## Provided material
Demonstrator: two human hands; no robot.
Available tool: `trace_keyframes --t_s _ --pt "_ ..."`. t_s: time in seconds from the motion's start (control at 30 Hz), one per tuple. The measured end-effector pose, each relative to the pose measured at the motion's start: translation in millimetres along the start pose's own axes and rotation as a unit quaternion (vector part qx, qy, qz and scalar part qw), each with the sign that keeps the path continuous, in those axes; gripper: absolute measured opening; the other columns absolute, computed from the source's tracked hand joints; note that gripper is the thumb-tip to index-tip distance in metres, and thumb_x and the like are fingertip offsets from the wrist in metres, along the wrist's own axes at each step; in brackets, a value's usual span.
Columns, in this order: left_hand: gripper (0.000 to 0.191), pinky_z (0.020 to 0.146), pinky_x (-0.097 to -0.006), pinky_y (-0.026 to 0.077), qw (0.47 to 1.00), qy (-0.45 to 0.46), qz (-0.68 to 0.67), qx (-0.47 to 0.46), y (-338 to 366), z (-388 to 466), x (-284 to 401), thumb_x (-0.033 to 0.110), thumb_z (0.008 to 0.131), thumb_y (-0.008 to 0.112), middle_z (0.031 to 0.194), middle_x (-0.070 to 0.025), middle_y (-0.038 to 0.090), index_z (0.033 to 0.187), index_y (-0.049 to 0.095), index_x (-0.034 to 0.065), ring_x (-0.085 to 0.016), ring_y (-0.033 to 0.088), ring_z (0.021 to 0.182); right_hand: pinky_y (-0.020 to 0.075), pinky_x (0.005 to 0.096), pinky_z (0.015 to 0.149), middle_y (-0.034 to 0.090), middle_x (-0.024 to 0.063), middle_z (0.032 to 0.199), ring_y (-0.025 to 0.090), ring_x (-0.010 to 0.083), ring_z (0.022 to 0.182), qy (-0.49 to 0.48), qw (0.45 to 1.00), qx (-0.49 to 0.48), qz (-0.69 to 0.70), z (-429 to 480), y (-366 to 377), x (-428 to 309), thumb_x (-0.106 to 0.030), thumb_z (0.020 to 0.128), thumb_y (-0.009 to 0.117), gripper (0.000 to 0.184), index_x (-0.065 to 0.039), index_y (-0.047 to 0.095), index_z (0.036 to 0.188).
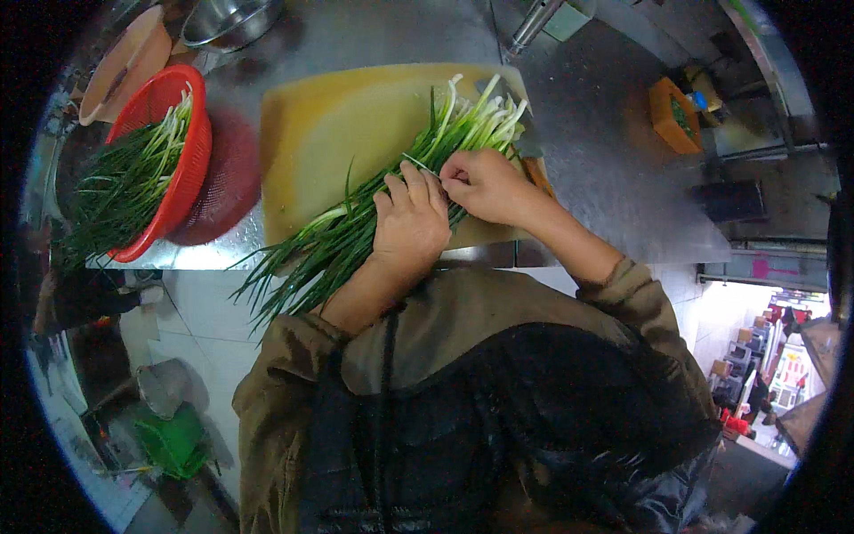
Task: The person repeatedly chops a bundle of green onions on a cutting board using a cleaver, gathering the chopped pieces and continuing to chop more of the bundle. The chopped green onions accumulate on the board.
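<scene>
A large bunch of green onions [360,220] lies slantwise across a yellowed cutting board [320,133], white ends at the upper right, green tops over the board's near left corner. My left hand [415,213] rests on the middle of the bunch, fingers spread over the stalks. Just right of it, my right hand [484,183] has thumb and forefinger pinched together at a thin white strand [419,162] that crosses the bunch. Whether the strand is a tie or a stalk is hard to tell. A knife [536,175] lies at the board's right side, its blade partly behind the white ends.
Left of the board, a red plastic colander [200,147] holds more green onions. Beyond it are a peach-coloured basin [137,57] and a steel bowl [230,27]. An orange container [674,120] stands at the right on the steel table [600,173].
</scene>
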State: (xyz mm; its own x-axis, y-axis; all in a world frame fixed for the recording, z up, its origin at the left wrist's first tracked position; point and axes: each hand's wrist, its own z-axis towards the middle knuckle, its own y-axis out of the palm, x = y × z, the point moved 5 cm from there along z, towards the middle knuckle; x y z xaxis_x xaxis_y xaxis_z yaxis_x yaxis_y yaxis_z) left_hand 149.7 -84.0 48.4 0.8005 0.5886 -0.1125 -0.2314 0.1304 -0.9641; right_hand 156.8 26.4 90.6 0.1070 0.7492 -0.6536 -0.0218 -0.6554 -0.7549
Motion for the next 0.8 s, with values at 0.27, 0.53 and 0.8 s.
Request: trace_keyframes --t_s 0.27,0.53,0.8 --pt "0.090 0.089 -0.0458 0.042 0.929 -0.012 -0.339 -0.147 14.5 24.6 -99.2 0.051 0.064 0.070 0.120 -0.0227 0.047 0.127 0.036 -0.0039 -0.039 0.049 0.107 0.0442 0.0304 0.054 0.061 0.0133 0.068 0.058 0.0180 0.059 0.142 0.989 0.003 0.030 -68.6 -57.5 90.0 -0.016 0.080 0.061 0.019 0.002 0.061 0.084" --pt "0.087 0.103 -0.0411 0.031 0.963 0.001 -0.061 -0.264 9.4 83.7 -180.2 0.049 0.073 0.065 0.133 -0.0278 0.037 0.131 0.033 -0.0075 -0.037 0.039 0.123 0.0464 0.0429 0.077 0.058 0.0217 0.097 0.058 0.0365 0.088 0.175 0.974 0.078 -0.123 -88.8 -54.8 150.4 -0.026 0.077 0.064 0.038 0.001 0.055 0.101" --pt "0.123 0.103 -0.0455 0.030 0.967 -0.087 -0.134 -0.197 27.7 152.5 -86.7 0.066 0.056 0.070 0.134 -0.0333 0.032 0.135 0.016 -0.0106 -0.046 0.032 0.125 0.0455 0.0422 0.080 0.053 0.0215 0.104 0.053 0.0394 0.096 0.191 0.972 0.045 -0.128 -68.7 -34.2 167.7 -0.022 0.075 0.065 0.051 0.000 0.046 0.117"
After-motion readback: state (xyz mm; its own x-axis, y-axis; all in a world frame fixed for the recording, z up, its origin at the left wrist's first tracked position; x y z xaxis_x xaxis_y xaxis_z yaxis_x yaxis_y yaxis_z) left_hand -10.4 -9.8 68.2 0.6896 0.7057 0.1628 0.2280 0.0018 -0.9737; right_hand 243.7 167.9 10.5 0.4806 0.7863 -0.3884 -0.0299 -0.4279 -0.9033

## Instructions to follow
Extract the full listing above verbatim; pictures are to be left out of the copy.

## Exercise output
Demonstrator: two human hands; no robot.
Available tool: `trace_keyframes --t_s _ --pt "_ ..."`. t_s: time in seconds from the motion's start (control at 30 Hz), one per tuple. The measured end-effector pose, each relative to the pose measured at the motion's start: translation in millimetres along the start pose's own axes and rotation as a unit quaternion (vector part qx, qy, qz and scalar part qw), each with the sign that keeps the path continuous, in those axes; gripper: absolute measured opening; the other columns absolute, computed from the source's tracked hand joints; note that gripper is the thumb-tip to index-tip distance in metres, and thumb_x and the like are fingertip offsets from the wrist in metres, along the wrist's own axes at each step; in brackets, a value's usual span.
Columns, in this order: left_hand: gripper (0.000 to 0.191), pinky_z (0.020 to 0.146), pinky_x (-0.097 to -0.006), pinky_y (-0.026 to 0.077), qw (0.47 to 1.00), qy (-0.45 to 0.46), qz (-0.68 to 0.67), qx (-0.47 to 0.46), y (-338 to 366), z (-388 to 466), x (-284 to 401), thumb_x (-0.033 to 0.110), thumb_z (0.008 to 0.131), thumb_y (-0.008 to 0.112), middle_z (0.031 to 0.194), middle_x (-0.070 to 0.025), middle_y (-0.038 to 0.090), index_z (0.033 to 0.187), index_y (-0.049 to 0.095), index_x (-0.034 to 0.065), ring_x (-0.085 to 0.016), ring_y (-0.033 to 0.088), ring_z (0.021 to 0.182); right_hand: pinky_y (-0.020 to 0.075), pinky_x (0.005 to 0.096), pinky_z (0.015 to 0.149), middle_y (-0.034 to 0.090), middle_x (-0.024 to 0.063), middle_z (0.032 to 0.199), ring_y (-0.025 to 0.090), ring_x (-0.010 to 0.083), ring_z (0.022 to 0.182), qy (-0.49 to 0.48), qw (0.45 to 1.00), qx (-0.49 to 0.48), qz (-0.69 to 0.70), z (-429 to 480), y (-366 to 377), x (-428 to 309), thumb_x (-0.106 to 0.030), thumb_z (0.020 to 0.128), thumb_y (-0.009 to 0.117), gripper (0.000 to 0.184), index_x (-0.065 to 0.039), index_y (-0.047 to 0.095), index_z (0.036 to 0.188).
Task: The person repeatedly chops a bundle of green onions on a cutting board using a cleaver, gathering the chopped pieces and continuing to chop more of the bundle. The chopped green onions accumulate on the board.
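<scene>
A large bunch of green onions [360,220] lies slantwise across a yellowed cutting board [320,133], white ends at the upper right, green tops over the board's near left corner. My left hand [415,213] rests on the middle of the bunch, fingers spread over the stalks. Just right of it, my right hand [484,183] has thumb and forefinger pinched together at a thin white strand [419,162] that crosses the bunch. Whether the strand is a tie or a stalk is hard to tell. A knife [536,175] lies at the board's right side, its blade partly behind the white ends.
Left of the board, a red plastic colander [200,147] holds more green onions. Beyond it are a peach-coloured basin [137,57] and a steel bowl [230,27]. An orange container [674,120] stands at the right on the steel table [600,173].
</scene>
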State: (xyz mm; its own x-axis, y-axis; all in a world frame fixed for the recording, z up, its origin at the left wrist's first tracked position; point and axes: each hand's wrist, its own z-axis towards the middle knuckle, its own y-axis out of the palm, x = y × z, the point moved 5 cm from there along z, towards the middle knuckle; x y z xaxis_x xaxis_y xaxis_z yaxis_x yaxis_y yaxis_z) left_hand 149.7 -84.0 48.4 0.8005 0.5886 -0.1125 -0.2314 0.1304 -0.9641; right_hand 156.8 26.4 90.6 0.1070 0.7492 -0.6536 -0.0218 -0.6554 -0.7549
Motion for the next 0.8 s, with values at 0.27, 0.53 and 0.8 s.
Request: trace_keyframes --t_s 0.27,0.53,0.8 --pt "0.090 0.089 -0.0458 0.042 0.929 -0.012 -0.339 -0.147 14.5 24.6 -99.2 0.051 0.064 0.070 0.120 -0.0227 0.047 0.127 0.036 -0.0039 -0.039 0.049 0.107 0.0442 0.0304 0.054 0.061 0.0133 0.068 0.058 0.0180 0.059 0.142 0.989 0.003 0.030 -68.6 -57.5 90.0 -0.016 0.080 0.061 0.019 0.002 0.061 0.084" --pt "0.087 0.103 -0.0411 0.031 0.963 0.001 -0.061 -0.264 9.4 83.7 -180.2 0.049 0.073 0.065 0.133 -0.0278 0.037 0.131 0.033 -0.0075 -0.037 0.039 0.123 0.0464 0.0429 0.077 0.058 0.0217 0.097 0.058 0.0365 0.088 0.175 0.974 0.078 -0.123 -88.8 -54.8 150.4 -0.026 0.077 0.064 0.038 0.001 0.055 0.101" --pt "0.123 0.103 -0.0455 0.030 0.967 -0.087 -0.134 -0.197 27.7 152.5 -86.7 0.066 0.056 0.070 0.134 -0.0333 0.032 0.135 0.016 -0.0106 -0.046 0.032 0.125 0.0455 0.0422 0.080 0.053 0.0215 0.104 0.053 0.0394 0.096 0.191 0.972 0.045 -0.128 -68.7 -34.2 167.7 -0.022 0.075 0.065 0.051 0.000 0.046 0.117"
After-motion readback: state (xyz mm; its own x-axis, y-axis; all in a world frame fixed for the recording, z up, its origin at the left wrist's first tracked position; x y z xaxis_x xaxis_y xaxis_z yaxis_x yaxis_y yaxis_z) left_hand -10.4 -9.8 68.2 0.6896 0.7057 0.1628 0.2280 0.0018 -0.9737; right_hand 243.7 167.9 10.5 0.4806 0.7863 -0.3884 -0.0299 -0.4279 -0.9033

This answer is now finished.